LVSL – Quand on lit de vos rapports de visite de 2021, on a l’impression que les mesures d’isolement et de contention en psychiatrie, si elles sont inégales selon les établissements, sont souvent réalisées dans des conditions dégradantes et ne respectant pas l’intimité des patients. De surcroît, on a l’impression que les équipes soignantes peinent à les réduire. Quel est votre avis sur ces mesures ? Accompagnez-vous par ailleurs les équipes pour les réduire, du moins celles qui veulent les réduire ?

D. S. – Il est vrai que sur place on se retrouve face à des équipes très accueillantes, qui ont envie d’échanger avec nous sur leurs pratiques et qui se rendent compte chemin faisant, qu’elles peuvent être prises dans des routines dysfonctionnelles. On a croisé des choses effarantes. Des mineurs isolés enfermés dans des chambres avec un grand hublot qui les laissaient à la vue de tous quand on passait dans le couloir, ou bien même des mineurs en contention. Autant d’individus pour lesquels il faut bien se rendre à l’évidence que le consentement n’est souvent pas respecté. Il faut bien voir qu’il y a également un gros problème avec les mineurs qui sont placés à la demande de leurs parents. On considère pratiquement que leur consentement est admis à travers leurs parents. Nous voulons que les choses soient plus précises sur le consentement des mineurs car ce sont des personnes à part entière.

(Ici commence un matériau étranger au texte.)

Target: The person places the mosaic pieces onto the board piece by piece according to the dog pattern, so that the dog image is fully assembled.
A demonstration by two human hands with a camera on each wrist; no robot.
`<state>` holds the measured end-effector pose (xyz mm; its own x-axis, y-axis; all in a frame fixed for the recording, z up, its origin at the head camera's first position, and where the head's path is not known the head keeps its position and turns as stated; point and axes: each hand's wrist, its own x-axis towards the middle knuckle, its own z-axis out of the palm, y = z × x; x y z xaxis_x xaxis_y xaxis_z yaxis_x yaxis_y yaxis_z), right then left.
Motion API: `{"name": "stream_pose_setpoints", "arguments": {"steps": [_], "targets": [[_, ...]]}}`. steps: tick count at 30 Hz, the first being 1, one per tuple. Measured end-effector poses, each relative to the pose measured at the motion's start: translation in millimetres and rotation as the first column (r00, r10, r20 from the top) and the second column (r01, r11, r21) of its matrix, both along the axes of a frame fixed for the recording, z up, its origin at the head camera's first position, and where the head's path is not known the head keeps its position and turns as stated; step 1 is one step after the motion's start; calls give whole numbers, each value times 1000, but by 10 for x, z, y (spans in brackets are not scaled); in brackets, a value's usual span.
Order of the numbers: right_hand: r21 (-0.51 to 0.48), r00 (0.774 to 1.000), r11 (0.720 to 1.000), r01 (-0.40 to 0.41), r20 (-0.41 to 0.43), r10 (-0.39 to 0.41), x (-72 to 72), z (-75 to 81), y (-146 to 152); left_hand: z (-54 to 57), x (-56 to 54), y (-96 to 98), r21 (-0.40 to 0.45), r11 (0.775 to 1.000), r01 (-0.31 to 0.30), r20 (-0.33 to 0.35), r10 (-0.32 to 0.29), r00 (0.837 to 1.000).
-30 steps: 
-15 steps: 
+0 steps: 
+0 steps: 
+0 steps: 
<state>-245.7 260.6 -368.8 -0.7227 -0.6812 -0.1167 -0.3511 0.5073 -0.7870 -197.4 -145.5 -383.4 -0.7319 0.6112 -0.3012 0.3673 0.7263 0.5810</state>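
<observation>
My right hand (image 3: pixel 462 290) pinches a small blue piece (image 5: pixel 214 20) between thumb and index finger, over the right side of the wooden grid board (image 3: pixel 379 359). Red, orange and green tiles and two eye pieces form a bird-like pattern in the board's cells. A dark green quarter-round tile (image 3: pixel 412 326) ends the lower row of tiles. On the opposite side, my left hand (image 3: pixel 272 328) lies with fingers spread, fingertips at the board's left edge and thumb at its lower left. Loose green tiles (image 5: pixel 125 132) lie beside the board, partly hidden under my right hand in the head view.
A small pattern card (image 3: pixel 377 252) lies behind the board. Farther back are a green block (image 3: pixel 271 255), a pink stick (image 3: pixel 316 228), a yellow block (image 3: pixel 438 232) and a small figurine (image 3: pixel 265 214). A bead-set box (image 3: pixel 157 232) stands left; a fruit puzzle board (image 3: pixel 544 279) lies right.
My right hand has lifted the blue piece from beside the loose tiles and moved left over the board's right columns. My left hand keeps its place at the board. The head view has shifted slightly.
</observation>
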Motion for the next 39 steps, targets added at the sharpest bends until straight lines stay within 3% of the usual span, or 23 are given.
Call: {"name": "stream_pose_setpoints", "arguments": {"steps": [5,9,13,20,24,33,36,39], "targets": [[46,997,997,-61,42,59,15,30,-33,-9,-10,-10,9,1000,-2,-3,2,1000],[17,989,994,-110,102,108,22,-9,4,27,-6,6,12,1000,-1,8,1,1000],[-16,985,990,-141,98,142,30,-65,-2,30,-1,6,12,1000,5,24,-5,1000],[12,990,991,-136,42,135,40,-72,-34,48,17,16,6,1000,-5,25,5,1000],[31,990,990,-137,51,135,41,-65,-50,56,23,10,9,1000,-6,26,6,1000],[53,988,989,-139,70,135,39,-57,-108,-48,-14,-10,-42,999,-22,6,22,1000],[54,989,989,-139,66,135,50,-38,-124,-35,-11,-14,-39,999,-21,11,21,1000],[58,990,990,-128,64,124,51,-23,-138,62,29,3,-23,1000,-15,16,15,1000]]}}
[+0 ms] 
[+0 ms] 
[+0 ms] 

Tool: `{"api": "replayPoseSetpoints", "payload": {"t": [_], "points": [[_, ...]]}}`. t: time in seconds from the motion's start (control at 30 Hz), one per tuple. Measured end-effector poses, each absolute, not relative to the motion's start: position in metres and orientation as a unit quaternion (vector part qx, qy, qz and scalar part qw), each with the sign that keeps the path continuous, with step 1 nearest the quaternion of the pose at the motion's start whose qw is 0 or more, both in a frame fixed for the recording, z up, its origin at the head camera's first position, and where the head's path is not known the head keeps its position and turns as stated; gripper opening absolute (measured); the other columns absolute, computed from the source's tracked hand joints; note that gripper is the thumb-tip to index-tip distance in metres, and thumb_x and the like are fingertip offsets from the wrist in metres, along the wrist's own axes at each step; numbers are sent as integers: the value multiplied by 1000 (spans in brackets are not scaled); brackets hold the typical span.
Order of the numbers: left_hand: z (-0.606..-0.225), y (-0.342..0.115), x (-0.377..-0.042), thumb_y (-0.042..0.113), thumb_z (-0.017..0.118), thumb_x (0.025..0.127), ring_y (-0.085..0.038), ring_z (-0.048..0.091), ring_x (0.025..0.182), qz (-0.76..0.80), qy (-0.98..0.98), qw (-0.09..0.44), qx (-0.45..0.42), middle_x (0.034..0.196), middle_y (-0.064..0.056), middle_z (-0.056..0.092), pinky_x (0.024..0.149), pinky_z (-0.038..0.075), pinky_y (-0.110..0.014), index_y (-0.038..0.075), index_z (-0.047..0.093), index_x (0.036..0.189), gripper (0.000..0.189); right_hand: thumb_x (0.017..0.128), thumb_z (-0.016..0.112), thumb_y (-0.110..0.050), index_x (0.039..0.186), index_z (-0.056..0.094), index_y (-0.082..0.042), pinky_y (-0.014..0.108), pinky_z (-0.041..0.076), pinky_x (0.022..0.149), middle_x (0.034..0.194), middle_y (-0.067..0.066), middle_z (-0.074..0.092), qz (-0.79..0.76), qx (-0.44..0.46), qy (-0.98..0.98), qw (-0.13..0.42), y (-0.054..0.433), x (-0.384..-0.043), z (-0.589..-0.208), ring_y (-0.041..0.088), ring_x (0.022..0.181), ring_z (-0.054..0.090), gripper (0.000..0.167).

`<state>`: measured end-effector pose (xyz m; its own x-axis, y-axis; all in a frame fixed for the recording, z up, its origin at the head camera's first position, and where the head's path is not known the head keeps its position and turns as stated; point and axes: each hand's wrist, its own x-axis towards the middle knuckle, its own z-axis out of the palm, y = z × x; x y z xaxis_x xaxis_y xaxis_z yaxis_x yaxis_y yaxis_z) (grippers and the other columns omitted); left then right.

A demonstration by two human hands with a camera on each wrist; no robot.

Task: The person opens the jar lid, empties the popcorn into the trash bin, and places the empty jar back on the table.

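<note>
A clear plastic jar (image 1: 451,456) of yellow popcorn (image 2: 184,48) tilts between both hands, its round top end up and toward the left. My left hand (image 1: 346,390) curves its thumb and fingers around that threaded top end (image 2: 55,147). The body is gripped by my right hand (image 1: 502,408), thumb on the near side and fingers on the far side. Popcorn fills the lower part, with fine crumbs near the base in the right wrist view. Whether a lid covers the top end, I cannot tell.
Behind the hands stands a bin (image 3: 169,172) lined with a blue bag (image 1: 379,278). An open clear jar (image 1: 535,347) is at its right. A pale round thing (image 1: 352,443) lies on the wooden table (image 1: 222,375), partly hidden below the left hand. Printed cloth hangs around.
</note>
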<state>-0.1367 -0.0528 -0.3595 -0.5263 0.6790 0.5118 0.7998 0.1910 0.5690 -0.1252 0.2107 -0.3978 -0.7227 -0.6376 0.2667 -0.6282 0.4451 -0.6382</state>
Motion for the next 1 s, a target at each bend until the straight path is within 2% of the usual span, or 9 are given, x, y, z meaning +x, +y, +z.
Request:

Il y a également des endroits où nos équipes constatent que la loi sur l’isolement et la contention est détournée. C’est-à-dire que la contention ou l’isolement sont fractionnés de façon à ne pas passer devant le juge. Par ailleurs, je pense qu’en sus de la répugnance envers ces pratiques, les magistrats n’aiment pas trop s’embarrasser de ce type de procédures. Les médecins aussi. Ces audiences leur prennent du temps, diluent leur activité dans des monceaux de paperasse.

Il n’empêche qu’un regard extérieur sur ce qu’on peut appeler le pouvoir médical est essentiel et que le simple fait qu’il y ait ce regard du juge participe à restreindre ces mesures d’isolement et de contention. Il est vrai cependant que souvent je me suis trouvée, non pas durant les visites, mais pendant des colloques face à des médecins psychiatres assez remontés contre nos contrôles et qui disaient qu’on n’y comprenait rien et nous vantaient les vertus thérapeutiques de l’isolement et de la contention. Ce que je conteste totalement!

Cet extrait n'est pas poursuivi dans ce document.